I remember sitting in a college class ( Nonviolent Defense and Conflict Resolution) listening to a guest speaker talk about life as a submarine commander. This was a few years ago, but here is what I remember from his lecture, “You can travel the world and see amazing things, or you can find out that a bar in Asia looks the same inside as a bar in England.” (The other thing I remember about the class was that on the final day we had a discussion about how our views of violence had changed. My friend Rick said he would still punch someone if the occasion arose.) In other words: If you travel and want to see something different, stay out of bars. I have not always followed this advice, but in my many years of roaming this planet I will add my own bit of wisdom. “If you travel, and you visit bars, you will believe that the entire country is filled with drunks.” This is true in all countries except England where the country IS filled with drunks no matter where you go. England, it might be time for a few of your friend-countries to sit you down and have an intervention.
My early experiences with Canada involved traveling for college basketball games to distant locations like Edmonton, Vancouver, and Victoria. Now one might think, “Oh, isn’t it lovely that all you boys could get together and go and exercise with other young fellows. That sounds so healthy.” Well it wasn’t. Most meals were at the Golden Arches and evenings when I could have been reading my textbook on Nonviolence I was doing research on drunk Canadians. Where do you find drunk Canadians? Bars, liquor stores, and just about everywhere I went.
Canada has changed. I don’t know what happened to the drunk Canada that I once knew, but these days Canada doesn’t remind me of Canada at all, it reminds me of Norway. (I have a feeling it wouldn’t take much research to locate this drunk Canada again, but I’ll leave that up to somebody who doesn’t have to be in bed by 8:30.) Canada is on a health kick. I don’t know if it was the Vancouver Olympics or if Canada just decided that it needed to lose a few pounds, but whatever happened has transformed this nation into a bunch of granola eating, flip-flop wearing, tree-huggers, and I love it. Who knew a trip to Norway could be just a drive away?
Spend two hours watching Canadian television (I am American, if I can’t watch TV I go into a diabetic shock) and you will see commercial after commercial selling the outdoors and exercise. These are not ad campaigns focused on selling hiking equipment but commercials for Timmy Horton’s Donuts and McDonald’s. Everyone in Canada is now out river rafting, mountain biking, and hiking. I don’t remember this being a Canadian thing but exercise is now hip in Canada.
Yes, this is the same Canada that is a frozen land of snow and ice for seven months a year, but just like the Norwegians, Canadians have adopted the “there is no bad weather, there is just bad clothing” attitude about being outdoors. They have also invested infrastructure to support exercise. It was like Canada woke up with a huge hangover a few years ago and decided that it was time to start doing something other than vomiting all over itself.

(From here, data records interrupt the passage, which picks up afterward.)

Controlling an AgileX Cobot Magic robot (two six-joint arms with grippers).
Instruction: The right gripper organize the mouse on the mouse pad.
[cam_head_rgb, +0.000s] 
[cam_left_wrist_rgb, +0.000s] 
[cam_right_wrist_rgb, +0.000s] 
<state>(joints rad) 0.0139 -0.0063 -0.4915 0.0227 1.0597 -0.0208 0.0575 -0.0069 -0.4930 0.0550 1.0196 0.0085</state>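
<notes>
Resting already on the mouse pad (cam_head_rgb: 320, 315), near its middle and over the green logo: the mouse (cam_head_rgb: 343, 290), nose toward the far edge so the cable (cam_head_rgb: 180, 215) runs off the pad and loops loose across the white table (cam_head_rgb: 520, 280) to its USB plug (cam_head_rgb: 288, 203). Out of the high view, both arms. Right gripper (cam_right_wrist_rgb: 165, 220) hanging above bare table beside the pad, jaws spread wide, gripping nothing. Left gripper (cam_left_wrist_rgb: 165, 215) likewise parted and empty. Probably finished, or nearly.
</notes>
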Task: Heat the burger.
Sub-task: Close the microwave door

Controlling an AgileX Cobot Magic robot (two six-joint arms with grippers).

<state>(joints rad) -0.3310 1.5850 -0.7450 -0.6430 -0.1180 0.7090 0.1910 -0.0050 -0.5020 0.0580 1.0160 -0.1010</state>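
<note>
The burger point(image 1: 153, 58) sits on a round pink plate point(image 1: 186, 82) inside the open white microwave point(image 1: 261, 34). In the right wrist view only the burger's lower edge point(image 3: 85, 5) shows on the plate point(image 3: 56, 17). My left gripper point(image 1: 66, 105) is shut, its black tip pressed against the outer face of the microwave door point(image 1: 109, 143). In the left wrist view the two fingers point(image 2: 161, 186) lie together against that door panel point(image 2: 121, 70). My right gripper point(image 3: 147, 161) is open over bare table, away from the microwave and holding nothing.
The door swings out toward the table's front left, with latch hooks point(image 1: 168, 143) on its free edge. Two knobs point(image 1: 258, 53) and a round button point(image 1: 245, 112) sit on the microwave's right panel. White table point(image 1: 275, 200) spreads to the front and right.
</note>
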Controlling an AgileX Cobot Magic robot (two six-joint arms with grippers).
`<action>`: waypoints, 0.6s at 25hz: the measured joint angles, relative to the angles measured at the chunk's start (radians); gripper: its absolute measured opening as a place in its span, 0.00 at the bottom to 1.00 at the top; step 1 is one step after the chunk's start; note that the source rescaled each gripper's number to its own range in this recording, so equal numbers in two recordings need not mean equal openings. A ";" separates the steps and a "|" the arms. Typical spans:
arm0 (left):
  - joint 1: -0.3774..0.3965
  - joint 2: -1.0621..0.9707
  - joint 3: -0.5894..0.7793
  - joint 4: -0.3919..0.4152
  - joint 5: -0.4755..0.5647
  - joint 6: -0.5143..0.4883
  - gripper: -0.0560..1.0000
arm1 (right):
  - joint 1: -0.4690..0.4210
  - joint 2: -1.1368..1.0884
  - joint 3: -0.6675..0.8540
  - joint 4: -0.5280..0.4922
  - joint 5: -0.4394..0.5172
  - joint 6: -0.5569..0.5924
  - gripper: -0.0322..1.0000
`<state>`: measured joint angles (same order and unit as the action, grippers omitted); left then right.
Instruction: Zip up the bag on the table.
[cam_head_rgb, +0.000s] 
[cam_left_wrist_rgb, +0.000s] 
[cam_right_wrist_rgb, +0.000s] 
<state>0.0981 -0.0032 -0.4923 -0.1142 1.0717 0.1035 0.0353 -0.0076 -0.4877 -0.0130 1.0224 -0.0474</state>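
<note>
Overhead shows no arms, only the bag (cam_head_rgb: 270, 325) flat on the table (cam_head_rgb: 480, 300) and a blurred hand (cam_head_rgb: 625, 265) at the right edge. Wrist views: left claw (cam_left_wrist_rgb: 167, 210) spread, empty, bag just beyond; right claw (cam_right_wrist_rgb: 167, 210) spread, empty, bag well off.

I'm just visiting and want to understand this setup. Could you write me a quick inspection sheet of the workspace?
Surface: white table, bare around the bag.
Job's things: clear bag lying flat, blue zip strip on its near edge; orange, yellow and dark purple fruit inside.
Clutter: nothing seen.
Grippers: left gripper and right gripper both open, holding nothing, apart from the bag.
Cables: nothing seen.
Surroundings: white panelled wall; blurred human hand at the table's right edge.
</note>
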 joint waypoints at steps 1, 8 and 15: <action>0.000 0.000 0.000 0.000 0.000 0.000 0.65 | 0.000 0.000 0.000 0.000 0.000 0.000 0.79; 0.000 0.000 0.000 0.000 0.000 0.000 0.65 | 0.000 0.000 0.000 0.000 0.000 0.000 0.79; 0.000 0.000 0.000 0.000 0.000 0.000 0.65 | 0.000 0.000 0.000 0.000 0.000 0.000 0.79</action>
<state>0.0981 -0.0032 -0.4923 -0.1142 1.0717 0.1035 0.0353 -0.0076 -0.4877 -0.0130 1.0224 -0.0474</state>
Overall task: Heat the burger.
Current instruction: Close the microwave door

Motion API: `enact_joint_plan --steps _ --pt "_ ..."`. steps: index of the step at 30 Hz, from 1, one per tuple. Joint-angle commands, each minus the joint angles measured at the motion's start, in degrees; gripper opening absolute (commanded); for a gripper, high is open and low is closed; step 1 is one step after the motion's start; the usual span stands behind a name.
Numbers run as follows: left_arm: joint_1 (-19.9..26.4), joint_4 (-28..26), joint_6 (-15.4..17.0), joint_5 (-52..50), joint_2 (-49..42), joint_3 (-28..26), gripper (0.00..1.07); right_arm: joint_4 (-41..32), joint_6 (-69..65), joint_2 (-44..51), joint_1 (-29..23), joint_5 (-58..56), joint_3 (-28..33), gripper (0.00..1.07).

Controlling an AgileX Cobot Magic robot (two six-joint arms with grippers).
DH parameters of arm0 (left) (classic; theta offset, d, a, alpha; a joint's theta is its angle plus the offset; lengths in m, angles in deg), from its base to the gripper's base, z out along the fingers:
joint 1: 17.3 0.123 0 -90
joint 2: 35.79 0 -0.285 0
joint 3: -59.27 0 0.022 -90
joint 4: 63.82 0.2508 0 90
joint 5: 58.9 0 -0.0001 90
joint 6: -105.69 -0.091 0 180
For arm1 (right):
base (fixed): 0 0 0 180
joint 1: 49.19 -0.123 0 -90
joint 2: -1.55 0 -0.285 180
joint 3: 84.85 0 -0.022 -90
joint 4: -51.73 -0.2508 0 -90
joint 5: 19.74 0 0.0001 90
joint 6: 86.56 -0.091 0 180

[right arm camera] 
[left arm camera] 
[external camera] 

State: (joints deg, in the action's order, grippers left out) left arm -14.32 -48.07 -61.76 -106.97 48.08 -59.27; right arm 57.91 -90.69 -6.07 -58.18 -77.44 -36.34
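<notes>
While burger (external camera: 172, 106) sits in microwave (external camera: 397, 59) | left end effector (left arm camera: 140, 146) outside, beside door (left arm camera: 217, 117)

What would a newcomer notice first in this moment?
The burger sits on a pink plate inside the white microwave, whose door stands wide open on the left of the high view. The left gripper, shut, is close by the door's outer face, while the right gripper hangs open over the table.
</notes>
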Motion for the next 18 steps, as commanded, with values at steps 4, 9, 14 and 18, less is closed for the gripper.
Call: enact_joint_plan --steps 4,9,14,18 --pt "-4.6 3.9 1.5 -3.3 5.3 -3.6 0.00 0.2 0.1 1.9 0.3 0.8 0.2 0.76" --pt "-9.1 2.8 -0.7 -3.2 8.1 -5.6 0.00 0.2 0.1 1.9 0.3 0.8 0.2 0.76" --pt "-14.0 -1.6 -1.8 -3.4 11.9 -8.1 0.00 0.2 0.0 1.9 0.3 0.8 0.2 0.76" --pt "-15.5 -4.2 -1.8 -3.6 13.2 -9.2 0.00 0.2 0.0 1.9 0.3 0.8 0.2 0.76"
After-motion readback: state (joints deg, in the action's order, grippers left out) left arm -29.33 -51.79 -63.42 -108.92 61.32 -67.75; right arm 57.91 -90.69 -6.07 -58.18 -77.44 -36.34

I’m sure my American readers (Glen Beck and Rush Limbaugh) have already seen through this Socialist plot to make people healthy. “The next thing you know, they will have everyone outside doing T’ai Chi every morning dressed in grey jumpsuits.” Yeah, that could be. Maybe since Canadians have socialized medicine it made sense to see if exercise might make people healthier. These Communist plots are the kind of Communist plots I can go along with. That’s right, I’m a Socialist-Communist-Pinko-Pacisfist who believes in universal healthcare. I also think that America needs a new cultural identity. I will borrow from the American classic Animal House, “Fat, drunk, and stupid is no way to go through life.” The world’s view of Americans is that we are fat and stupid (and they might be right), but we could follow Canada’s footsteps off the couch and become a nation of people who exercise, not just a nation who watch exercise. Or, or we could just wait another five years and hope that Mexico continues to get fatter. We might still look pretty good if we stand next to Mexico.